- WHAT TO WORK ON:
For the material below, output exactly the span from the line with "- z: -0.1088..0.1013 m" to the line with "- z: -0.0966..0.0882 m", including both, and nothing besides.

•••••

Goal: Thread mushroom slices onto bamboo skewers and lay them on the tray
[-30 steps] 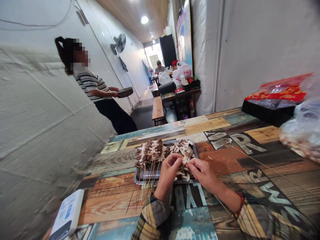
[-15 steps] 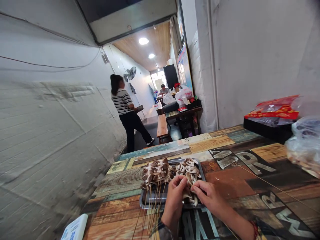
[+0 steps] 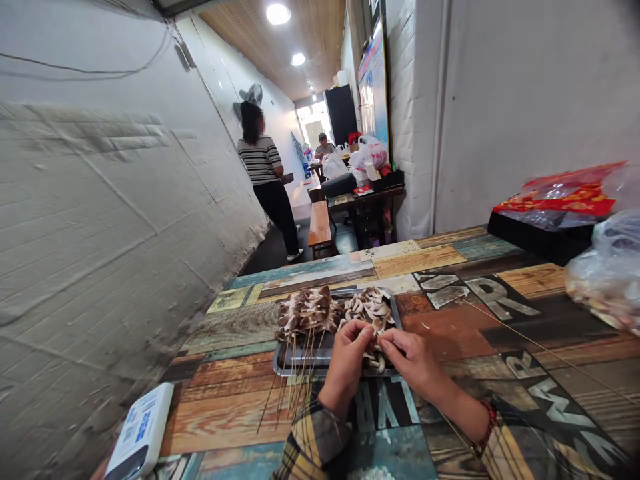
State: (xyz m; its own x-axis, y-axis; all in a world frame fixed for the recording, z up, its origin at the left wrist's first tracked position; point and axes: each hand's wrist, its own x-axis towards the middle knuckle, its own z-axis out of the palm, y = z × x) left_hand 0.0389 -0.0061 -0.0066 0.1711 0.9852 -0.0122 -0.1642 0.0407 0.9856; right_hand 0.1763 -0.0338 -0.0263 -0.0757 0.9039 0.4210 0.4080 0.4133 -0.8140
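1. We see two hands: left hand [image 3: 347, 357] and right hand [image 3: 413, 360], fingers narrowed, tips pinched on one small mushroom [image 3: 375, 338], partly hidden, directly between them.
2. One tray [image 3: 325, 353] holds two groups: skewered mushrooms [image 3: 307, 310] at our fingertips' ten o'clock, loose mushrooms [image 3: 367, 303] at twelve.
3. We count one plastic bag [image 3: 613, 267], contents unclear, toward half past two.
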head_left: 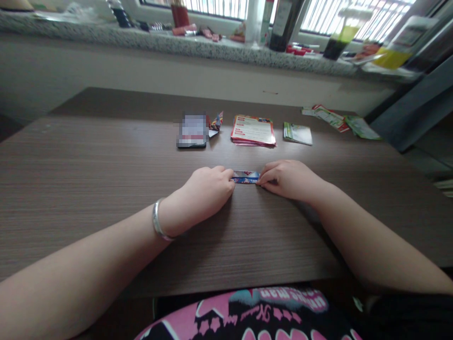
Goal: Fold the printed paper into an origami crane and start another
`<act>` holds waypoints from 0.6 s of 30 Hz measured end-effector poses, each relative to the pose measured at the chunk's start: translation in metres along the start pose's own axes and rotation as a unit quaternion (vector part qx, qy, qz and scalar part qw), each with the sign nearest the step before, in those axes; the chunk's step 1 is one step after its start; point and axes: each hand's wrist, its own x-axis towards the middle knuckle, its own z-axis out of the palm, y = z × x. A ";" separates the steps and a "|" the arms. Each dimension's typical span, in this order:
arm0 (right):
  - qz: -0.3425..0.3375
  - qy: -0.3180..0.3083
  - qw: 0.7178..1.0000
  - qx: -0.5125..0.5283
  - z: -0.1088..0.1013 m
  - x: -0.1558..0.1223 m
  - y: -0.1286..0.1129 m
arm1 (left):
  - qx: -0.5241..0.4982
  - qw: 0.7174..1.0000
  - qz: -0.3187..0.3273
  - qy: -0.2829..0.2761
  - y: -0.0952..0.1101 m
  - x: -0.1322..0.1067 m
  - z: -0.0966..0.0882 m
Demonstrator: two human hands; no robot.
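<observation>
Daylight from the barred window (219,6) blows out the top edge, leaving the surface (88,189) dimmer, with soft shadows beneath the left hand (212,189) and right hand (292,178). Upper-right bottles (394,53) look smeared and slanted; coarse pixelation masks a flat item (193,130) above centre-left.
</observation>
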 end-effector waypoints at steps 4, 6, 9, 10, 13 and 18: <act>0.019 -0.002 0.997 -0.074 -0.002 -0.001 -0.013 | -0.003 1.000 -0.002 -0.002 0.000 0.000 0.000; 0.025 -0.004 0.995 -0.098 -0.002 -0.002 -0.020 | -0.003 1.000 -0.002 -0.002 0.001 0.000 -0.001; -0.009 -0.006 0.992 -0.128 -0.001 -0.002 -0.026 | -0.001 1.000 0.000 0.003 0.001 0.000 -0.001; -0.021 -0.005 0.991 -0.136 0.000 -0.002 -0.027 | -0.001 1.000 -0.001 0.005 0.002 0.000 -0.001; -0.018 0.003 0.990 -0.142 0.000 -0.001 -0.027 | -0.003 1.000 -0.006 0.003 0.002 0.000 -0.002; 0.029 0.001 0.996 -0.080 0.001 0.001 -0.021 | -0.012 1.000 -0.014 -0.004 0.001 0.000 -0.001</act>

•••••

- RESPONSE TO THE EXERCISE:
  - z: -0.1088..0.1013 m
  - x: -0.1558..0.1223 m
  - y: -0.1286..0.1129 m
arm1 (left):
  - qx: -0.5241..0.4982
  - qw: 0.7174..1.0000
  - qz: -0.3187..0.3273
  - qy: -0.2829..0.2761
  - y: -0.0952..0.1101 m
  - x: -0.1322..0.1067 m
  - z: -0.0966..0.0882 m

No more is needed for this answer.